*** The records Section Begins ***

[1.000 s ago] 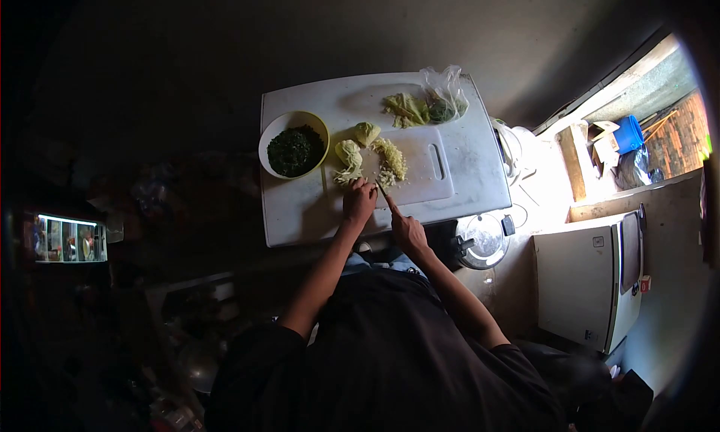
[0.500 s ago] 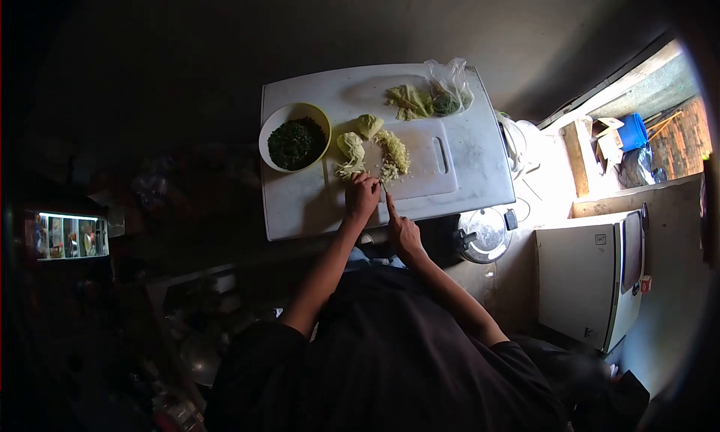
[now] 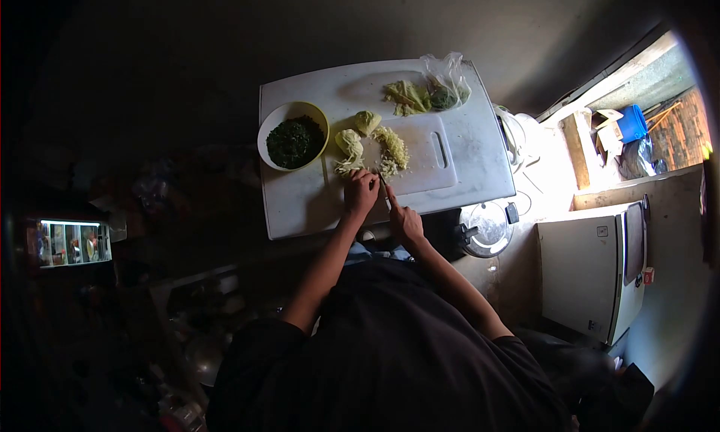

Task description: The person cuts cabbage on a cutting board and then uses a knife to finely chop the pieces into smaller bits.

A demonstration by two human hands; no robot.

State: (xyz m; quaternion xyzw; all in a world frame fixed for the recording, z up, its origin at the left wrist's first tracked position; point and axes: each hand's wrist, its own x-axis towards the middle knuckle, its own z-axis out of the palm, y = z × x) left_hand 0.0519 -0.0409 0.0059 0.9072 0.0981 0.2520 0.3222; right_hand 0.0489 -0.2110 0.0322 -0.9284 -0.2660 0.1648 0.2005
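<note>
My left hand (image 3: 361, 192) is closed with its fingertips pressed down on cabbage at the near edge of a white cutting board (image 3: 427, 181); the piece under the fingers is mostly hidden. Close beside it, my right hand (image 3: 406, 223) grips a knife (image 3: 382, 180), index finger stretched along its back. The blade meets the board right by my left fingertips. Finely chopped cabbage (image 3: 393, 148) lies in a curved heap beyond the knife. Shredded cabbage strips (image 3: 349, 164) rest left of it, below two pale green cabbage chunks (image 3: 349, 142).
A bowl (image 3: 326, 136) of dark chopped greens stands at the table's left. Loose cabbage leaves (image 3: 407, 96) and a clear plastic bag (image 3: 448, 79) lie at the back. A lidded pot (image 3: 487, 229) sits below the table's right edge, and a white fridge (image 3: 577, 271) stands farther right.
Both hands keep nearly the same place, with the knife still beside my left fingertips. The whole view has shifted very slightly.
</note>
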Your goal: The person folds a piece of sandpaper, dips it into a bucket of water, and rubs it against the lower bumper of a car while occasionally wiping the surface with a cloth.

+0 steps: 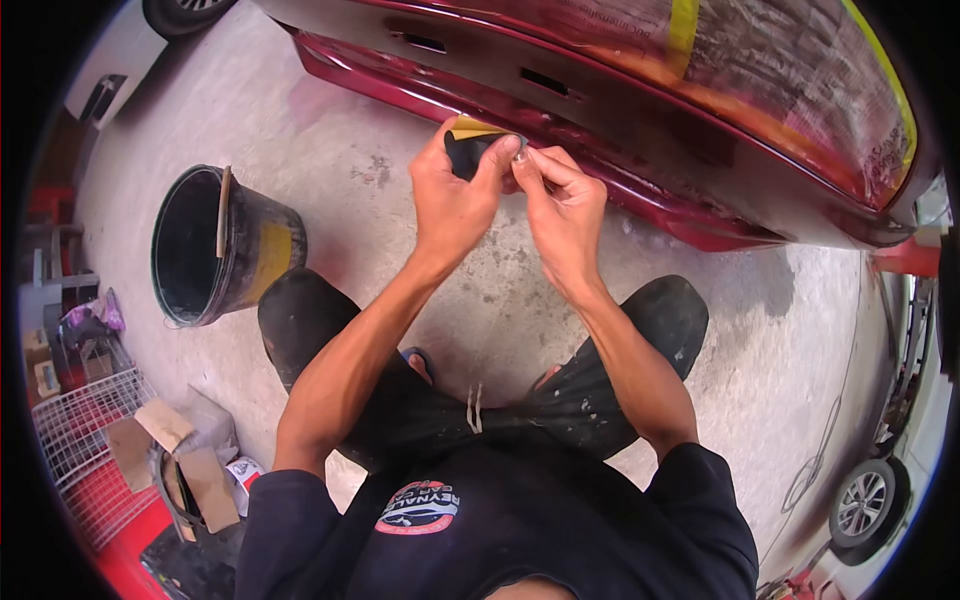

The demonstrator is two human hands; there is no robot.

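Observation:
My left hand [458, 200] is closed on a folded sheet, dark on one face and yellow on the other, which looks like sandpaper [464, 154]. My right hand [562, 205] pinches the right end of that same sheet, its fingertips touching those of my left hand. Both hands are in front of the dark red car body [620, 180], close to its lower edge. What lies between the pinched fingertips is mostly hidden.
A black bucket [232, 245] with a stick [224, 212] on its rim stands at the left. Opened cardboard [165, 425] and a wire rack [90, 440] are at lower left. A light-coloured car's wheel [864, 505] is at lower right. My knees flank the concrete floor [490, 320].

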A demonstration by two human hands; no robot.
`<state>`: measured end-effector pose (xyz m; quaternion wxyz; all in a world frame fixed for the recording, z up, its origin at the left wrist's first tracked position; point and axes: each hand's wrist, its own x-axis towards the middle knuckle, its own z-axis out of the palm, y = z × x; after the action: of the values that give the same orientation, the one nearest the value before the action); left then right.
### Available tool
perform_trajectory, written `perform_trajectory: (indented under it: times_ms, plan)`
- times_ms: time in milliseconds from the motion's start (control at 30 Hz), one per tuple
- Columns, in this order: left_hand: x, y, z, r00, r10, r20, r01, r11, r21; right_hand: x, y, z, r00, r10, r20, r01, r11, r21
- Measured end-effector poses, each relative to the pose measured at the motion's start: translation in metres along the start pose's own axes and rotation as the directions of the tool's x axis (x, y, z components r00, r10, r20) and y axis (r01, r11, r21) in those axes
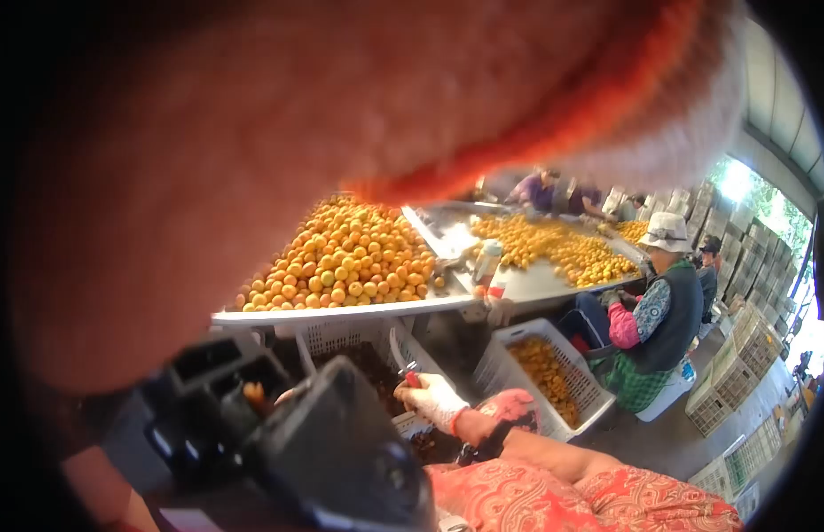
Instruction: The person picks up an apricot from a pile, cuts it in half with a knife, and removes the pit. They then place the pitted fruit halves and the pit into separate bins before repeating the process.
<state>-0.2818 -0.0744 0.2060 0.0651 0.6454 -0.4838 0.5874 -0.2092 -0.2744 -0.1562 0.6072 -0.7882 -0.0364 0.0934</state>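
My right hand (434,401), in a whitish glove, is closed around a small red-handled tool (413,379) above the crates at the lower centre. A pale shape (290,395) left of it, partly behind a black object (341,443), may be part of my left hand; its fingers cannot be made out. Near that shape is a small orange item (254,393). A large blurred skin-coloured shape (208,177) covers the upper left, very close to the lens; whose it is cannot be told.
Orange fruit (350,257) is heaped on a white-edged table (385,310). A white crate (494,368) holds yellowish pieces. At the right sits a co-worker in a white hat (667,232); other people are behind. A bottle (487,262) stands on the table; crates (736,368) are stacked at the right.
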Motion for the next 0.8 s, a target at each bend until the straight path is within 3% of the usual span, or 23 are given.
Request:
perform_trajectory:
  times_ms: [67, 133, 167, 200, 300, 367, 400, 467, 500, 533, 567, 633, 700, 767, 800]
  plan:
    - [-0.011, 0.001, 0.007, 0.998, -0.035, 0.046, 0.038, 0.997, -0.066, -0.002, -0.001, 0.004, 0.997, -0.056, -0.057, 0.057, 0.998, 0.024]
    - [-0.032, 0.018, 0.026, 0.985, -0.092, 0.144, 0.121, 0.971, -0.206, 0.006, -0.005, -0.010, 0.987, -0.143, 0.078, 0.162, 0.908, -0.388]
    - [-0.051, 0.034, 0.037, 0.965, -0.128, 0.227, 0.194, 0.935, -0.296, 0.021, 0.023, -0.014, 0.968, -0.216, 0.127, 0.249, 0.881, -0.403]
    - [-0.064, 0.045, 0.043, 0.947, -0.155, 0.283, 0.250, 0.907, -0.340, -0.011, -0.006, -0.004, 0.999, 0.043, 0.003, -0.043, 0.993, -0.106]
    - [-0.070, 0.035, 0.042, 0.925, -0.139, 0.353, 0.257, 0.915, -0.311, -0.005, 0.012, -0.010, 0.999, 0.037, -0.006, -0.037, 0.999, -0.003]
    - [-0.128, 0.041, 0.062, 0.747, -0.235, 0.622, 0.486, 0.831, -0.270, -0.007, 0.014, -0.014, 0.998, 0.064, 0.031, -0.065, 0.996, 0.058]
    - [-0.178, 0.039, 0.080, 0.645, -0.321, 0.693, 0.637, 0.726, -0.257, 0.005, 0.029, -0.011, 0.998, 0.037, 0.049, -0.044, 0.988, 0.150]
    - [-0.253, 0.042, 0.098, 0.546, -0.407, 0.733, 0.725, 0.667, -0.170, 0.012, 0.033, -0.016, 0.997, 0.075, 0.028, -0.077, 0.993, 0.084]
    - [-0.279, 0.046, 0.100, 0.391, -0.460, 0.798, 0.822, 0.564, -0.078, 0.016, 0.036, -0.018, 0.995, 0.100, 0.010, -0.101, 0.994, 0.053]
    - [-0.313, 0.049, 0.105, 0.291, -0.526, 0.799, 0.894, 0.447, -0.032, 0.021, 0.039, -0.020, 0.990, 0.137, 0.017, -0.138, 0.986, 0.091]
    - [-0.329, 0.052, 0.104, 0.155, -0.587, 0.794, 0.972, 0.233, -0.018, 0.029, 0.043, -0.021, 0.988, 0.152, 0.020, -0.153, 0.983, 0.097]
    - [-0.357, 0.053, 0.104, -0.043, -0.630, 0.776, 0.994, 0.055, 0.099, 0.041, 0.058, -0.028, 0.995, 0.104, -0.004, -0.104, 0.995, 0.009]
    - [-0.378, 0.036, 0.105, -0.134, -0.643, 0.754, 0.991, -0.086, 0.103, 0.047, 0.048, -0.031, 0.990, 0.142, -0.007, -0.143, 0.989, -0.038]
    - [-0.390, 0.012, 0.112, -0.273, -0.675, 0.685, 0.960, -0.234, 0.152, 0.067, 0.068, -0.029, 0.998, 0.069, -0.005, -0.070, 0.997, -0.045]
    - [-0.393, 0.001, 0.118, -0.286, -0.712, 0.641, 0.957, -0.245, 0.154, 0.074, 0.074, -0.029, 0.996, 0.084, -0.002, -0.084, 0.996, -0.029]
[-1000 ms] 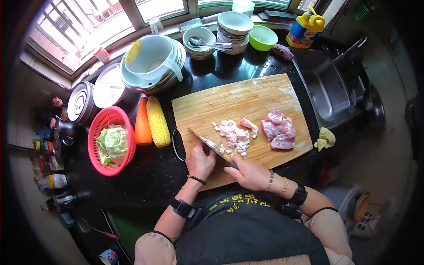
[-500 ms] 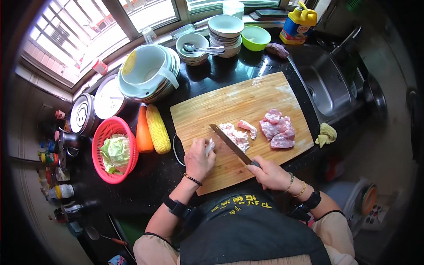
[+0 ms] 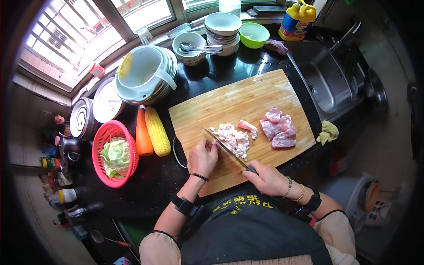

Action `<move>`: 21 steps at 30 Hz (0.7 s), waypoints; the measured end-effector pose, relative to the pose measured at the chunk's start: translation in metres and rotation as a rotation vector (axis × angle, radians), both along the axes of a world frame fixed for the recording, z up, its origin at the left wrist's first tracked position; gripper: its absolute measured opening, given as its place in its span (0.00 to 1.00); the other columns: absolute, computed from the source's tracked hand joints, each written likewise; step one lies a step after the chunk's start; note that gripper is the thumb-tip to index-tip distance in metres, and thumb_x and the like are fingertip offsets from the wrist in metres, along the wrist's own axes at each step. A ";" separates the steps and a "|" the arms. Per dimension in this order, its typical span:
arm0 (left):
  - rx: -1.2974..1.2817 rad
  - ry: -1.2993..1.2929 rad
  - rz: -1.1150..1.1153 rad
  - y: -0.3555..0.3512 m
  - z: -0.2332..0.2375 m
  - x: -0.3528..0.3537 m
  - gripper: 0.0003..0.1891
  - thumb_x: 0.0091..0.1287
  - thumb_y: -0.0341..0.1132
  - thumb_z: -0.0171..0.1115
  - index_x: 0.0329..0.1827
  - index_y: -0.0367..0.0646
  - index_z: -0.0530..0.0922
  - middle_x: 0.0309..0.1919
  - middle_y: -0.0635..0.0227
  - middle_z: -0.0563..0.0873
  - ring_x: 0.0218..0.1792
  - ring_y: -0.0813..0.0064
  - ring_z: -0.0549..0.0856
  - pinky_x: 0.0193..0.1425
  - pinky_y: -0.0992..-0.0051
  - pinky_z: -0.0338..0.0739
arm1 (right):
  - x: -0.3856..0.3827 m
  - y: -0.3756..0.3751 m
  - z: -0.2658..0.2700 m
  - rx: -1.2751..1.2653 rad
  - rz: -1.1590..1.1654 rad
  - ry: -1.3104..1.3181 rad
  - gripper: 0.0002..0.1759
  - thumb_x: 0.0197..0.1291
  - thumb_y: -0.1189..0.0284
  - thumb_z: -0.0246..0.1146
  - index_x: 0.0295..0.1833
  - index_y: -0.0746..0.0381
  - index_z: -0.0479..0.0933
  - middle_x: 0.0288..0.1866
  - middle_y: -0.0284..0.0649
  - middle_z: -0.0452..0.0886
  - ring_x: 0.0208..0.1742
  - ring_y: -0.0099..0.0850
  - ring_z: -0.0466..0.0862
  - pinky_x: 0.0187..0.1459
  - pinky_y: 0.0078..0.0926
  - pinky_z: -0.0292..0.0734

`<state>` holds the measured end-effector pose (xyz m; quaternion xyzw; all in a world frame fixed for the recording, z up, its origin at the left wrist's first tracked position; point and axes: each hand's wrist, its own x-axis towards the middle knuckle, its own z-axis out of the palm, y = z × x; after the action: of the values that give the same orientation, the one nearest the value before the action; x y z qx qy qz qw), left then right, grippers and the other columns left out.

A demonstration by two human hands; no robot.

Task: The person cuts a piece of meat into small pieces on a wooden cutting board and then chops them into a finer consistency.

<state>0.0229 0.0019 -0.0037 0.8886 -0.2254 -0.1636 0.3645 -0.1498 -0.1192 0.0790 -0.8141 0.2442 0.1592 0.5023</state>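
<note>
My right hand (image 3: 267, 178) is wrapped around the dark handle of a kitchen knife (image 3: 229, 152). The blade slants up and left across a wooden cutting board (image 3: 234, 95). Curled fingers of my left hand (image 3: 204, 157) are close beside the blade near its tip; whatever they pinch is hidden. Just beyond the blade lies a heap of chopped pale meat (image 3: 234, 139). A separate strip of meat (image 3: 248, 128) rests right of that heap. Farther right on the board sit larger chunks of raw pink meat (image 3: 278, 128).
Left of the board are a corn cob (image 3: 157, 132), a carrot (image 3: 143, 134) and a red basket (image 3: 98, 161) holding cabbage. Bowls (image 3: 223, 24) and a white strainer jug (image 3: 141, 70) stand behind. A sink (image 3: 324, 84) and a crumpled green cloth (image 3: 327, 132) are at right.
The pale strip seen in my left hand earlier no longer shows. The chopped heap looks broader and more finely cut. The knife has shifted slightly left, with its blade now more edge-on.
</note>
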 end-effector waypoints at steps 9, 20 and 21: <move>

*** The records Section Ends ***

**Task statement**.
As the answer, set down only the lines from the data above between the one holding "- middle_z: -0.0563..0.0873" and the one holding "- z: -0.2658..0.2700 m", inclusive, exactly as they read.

**Reply to the exercise**.
  - middle_z: -0.0563..0.0873
  - ring_x: 0.0218..0.1792
  - ring_y: -0.0813..0.0064
  - ring_z: -0.0549..0.0856
  - pinky_x: 0.0193..0.1425
  - pinky_y: -0.0992..-0.0051
  - pinky_z: -0.0338..0.0739
arm1 (right):
  - x: -0.3856..0.3827 m
  - y: -0.3756..0.3751 m
  - z: -0.2658..0.2700 m

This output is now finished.